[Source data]
+ + +

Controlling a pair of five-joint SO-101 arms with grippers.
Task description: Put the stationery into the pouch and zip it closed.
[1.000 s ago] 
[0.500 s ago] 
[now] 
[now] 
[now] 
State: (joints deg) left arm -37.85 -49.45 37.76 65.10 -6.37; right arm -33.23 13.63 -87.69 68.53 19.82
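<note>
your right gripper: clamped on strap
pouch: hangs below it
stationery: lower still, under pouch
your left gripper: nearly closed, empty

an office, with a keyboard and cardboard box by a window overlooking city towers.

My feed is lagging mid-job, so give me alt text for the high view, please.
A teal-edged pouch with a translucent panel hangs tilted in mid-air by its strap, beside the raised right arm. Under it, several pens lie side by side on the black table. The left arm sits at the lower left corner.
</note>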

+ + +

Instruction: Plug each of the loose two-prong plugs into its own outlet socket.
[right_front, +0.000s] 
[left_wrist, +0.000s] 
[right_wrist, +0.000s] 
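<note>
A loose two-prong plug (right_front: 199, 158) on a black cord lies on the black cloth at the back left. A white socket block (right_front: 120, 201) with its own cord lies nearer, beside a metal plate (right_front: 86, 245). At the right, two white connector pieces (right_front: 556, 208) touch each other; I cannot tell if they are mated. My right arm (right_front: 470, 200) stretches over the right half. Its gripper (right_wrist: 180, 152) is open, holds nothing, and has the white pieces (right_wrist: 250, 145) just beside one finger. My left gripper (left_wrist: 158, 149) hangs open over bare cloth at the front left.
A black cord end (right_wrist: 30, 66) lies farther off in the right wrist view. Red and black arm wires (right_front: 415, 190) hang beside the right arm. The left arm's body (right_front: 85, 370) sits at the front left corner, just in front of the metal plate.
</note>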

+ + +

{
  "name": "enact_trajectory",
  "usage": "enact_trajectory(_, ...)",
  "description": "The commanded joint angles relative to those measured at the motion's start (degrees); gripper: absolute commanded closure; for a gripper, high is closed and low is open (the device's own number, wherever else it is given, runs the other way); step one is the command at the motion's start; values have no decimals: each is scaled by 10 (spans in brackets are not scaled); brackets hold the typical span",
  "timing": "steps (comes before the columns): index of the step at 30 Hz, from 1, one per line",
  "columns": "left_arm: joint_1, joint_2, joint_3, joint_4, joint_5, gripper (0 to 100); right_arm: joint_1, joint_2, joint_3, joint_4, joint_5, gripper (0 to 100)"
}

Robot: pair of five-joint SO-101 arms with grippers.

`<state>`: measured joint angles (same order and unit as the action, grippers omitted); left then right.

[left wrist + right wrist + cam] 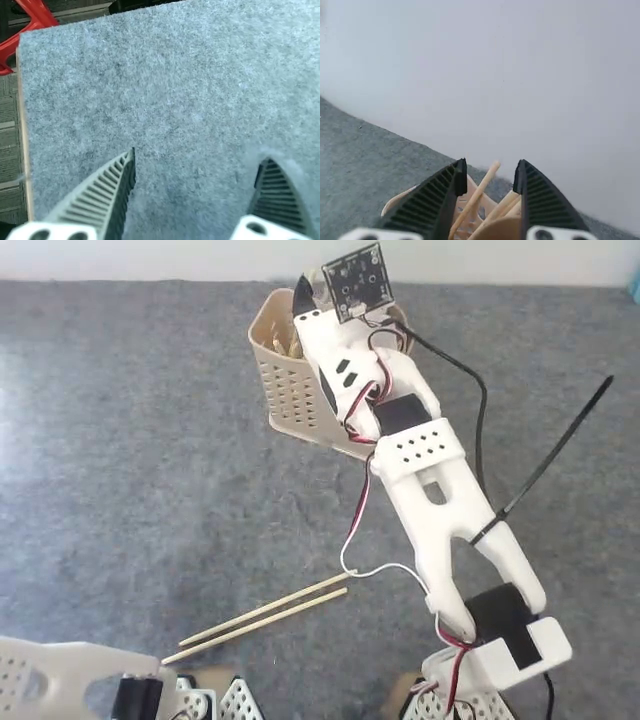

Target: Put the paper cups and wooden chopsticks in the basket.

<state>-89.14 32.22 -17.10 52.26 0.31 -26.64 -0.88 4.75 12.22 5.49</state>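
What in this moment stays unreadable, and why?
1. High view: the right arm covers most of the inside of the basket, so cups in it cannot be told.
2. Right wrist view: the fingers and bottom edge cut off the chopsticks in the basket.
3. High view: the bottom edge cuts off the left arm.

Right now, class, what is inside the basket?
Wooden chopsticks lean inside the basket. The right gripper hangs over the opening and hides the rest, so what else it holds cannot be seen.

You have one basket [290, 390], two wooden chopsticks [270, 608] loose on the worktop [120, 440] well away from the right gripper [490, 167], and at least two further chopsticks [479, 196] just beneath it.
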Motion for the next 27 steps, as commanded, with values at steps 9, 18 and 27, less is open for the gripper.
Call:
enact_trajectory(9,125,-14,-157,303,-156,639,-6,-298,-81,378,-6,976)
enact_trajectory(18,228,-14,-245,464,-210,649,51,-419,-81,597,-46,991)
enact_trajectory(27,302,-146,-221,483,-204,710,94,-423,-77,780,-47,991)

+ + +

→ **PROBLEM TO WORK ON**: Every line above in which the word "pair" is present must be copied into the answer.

→ **EXPECTED ANSWER**:
Controlling a pair of five-joint SO-101 arms with grippers.
Robot: pair of five-joint SO-101 arms with grippers.

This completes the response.